Nothing in the data is to be left out; copy it exactly.
━━━ Supplied information ━━━
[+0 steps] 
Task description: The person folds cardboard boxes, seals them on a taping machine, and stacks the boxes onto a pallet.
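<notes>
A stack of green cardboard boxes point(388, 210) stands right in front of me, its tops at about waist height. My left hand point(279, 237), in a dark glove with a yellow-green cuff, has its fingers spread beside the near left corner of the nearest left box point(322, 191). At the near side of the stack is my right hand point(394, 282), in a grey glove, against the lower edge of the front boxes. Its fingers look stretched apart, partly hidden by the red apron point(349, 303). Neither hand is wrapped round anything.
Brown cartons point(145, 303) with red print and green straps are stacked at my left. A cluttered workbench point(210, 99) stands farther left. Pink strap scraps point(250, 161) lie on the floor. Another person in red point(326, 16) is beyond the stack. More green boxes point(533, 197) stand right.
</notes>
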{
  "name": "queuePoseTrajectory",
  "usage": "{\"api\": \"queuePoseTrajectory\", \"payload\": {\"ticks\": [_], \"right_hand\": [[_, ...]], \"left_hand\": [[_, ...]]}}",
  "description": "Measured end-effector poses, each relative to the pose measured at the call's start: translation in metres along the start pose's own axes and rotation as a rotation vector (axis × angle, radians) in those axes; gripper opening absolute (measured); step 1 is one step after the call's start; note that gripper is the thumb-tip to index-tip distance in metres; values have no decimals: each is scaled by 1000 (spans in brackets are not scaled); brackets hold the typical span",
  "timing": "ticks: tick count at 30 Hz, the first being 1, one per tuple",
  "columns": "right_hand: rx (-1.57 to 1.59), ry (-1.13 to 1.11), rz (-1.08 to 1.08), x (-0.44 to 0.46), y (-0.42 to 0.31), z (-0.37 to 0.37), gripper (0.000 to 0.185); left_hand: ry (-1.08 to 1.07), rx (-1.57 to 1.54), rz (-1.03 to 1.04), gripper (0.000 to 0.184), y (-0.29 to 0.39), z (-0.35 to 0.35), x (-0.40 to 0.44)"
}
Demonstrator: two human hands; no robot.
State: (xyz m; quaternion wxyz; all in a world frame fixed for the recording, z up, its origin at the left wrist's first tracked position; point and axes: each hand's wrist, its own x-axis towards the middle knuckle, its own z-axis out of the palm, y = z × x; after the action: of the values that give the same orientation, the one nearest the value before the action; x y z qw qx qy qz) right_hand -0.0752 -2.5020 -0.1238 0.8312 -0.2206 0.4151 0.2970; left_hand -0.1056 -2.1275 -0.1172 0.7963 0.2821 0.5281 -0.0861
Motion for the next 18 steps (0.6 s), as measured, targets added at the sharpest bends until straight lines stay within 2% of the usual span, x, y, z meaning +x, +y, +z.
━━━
● **Exercise solution**
[+0 steps] 
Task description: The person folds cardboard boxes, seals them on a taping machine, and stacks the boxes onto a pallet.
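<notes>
A stack of green cardboard boxes point(388, 210) stands right in front of me, its tops at about waist height. My left hand point(279, 237), in a dark glove with a yellow-green cuff, has its fingers spread beside the near left corner of the nearest left box point(322, 191). At the near side of the stack is my right hand point(394, 282), in a grey glove, against the lower edge of the front boxes. Its fingers look stretched apart, partly hidden by the red apron point(349, 303). Neither hand is wrapped round anything.
Brown cartons point(145, 303) with red print and green straps are stacked at my left. A cluttered workbench point(210, 99) stands farther left. Pink strap scraps point(250, 161) lie on the floor. Another person in red point(326, 16) is beyond the stack. More green boxes point(533, 197) stand right.
</notes>
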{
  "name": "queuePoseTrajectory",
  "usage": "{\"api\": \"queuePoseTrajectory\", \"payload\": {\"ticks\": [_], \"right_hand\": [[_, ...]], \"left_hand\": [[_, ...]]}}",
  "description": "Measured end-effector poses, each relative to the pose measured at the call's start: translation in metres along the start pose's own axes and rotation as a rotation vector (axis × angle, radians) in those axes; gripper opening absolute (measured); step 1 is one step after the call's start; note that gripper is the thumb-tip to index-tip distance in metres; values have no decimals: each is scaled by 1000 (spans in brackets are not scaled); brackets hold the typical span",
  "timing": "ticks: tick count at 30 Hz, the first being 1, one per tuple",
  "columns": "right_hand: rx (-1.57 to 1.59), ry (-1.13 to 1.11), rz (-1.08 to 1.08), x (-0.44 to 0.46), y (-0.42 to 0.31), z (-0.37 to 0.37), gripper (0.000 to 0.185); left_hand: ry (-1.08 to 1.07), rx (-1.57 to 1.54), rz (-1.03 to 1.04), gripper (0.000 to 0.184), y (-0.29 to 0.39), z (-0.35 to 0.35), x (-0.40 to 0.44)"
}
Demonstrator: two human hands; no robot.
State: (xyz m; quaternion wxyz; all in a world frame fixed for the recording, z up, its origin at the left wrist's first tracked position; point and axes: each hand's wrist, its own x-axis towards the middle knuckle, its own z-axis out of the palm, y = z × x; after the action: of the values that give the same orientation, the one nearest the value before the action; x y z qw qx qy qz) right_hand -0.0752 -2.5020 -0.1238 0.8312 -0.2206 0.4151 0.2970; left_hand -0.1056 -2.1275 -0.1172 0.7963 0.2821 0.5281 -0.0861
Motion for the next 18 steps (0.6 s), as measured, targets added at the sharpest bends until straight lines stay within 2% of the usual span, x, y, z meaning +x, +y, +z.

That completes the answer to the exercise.